WASHINGTON — For years, they have sought to heal what they call a lingering wound from the Vietnam War era.
Hmong veterans — who fought in the CIA-backed secret war in Laos in the 1960s and ’70s — have tried to obtain the right to be buried in U.S. veterans cemeteries. Such burials, they say, would be the appropriate way to recognize their wartime service.
But just when it appeared that former Hmong fighters might get their wish, election-year politics dealt them a setback. A veterans bill that would have advanced their cause was derailed in the Senate on Thursday in a partisan fight over unrelated issues.
“Oh, no!” said Philip Smith, Washington director of Lao Veterans of America, when he heard the news. “Each month that passes, more of the veterans are passing away without the benefit of being honored.”
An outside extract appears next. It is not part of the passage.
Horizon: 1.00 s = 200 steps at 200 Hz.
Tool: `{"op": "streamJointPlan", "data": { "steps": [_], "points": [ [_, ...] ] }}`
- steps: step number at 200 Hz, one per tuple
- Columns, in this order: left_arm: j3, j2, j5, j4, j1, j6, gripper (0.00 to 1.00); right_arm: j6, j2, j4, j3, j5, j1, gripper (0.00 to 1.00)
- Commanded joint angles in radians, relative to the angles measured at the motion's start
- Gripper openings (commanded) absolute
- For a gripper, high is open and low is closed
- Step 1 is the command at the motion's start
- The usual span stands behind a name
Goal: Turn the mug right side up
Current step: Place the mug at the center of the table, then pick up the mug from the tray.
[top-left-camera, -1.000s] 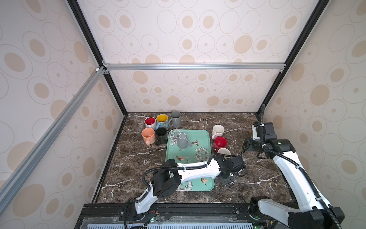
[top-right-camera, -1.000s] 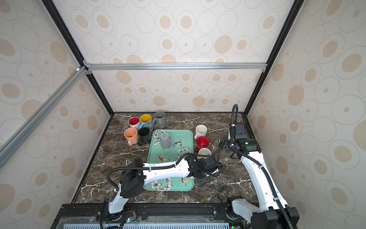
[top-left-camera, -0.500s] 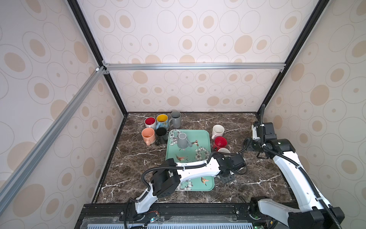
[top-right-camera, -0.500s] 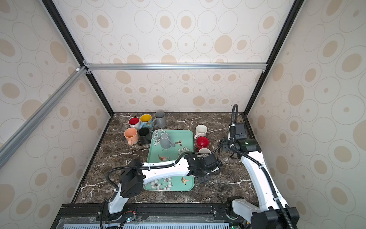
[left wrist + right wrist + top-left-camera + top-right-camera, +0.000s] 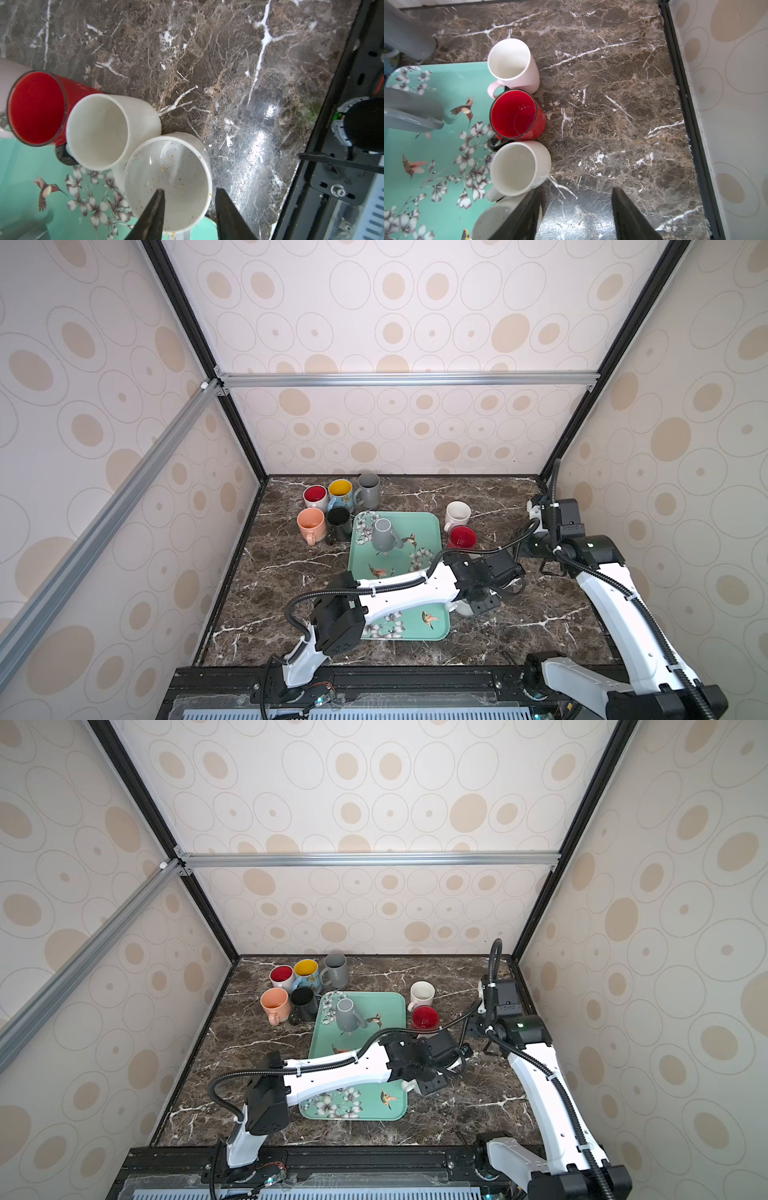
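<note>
A white speckled mug stands mouth up at the right edge of the teal tray. My left gripper is open straddling its rim, with one finger inside and one outside, and a gap shows on both sides of the wall. In both top views the arm covers most of this mug. A grey mug stands upside down on the tray's far part. My right gripper hangs open over bare marble right of the mugs, holding nothing.
A red mug, a plain white mug and a pale pink mug stand upright in a row along the tray's right side. Several upright mugs cluster at the back left. The enclosure's right wall frame is close.
My left gripper's jaws have opened and let go of the speckled mug's rim; the mug stays upright. The right arm has not moved.
</note>
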<state>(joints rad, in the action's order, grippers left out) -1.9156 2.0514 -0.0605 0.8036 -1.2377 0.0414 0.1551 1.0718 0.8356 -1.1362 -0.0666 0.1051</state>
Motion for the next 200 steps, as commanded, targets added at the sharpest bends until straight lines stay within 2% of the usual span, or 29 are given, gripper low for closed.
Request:
{"op": "streamJointPlan", "data": {
  "steps": [1,49,73,99,132,171,200],
  "points": [
    [-0.002,-0.106,0.004,-0.015,0.027,-0.010,0.41,-0.004,-0.047,-0.032,0.023,0.061,0.002,0.58],
    [0.216,-0.322,0.031,-0.148,0.107,0.000,0.43,0.041,-0.087,-0.050,0.032,0.102,0.005,0.55],
    [0.356,-0.446,0.056,-0.219,0.168,0.015,0.45,0.078,-0.078,-0.067,0.040,0.099,0.047,0.55],
    [0.496,-0.567,0.071,-0.271,0.239,0.027,0.47,0.119,-0.031,-0.086,0.038,0.038,0.166,0.55],
    [0.669,-0.716,0.093,-0.333,0.333,0.060,0.51,0.151,0.094,-0.118,-0.005,-0.068,0.385,0.54],
    [0.901,-0.865,0.234,-0.437,0.480,0.170,0.52,0.157,0.323,-0.143,-0.132,-0.116,0.561,0.54],
    [1.036,-0.950,0.303,-0.478,0.587,0.261,0.54,0.140,0.494,-0.149,-0.251,-0.108,0.644,0.55]
  ]
}}
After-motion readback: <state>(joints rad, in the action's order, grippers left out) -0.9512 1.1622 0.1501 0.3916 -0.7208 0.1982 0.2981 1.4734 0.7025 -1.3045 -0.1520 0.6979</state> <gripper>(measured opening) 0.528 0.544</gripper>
Col. Wangyee Vang, president of the Fresno, Calif.-based Lao Veteran Institute of America, vowed to continue the fight with visits to congressional offices when he comes to Washington in May for a wreath-laying ceremony at the Lao Veterans of America Monument at Arlington National Cemetery.
“Our veterans will continue to work on it,” Vang said.
The legislation became a priority after the military denied permission for Gen. Vang Pao, a Hmong leader who died in California in 2011, to be buried at Arlington because he and the soldiers who fought under him did not directly serve in the American military. He was buried at Forest Lawn Memorial Park in Glendale, Calif.
Legislation has been proposed to open national cemeteries to the estimated 6,200 to 8,200 Lao and Hmong who fought in the war and are U.S. citizens or legal residents. But it has languished.
So when the thick Senate veterans bill included a few lines to require the departments of Defense and Veterans Affairs to issue a report on “the extent to which Laotian military forces provided combat support to the Armed Forces of the United States between February 28, 1961, and May 15, 1975,” the veterans saw it as a step forward.
While veterans legislation is usually popular, the bill was blocked on a largely party-line vote, with Republicans complaining that the Democratic-drafted measure cost too much and that they were denied a vote on new sanctions against Iran.
“It’s a major setback,” Smith said. “It’s very sad that we’re a casualty of the deadlock in Washington.”
The effort to open the cemeteries to the former Hmong fighters, nonetheless, enjoys bipartisan support.
Sen. Lisa Murkowski, a Republican from Alaska, where about 5,000 Hmong live, has championed the cause in the Senate. Large numbers of Hmong also reside in Minnesota and Wisconsin. In the House, Rep. Jim Costa, D-Calif., has introduced the “Hmong Veterans’ Service Recognition Act.” Many of the veterans live in California’s Central Valley.
Smith, in testimony before a Senate committee last year, called the legislation “America’s unfinished business.”
In 2000, President Bill Clinton signed legislation easing U.S. citizenship requirements for Hmong immigrants who fought in the secret war.
Proponents of the legislation to grant former Hmong fighters the right to be buried in national cemeteries point out that Clinton in 2000 also signed legislation making Philippine World War II veterans who fought under the U.S. flag eligible for burial in VA cemeteries.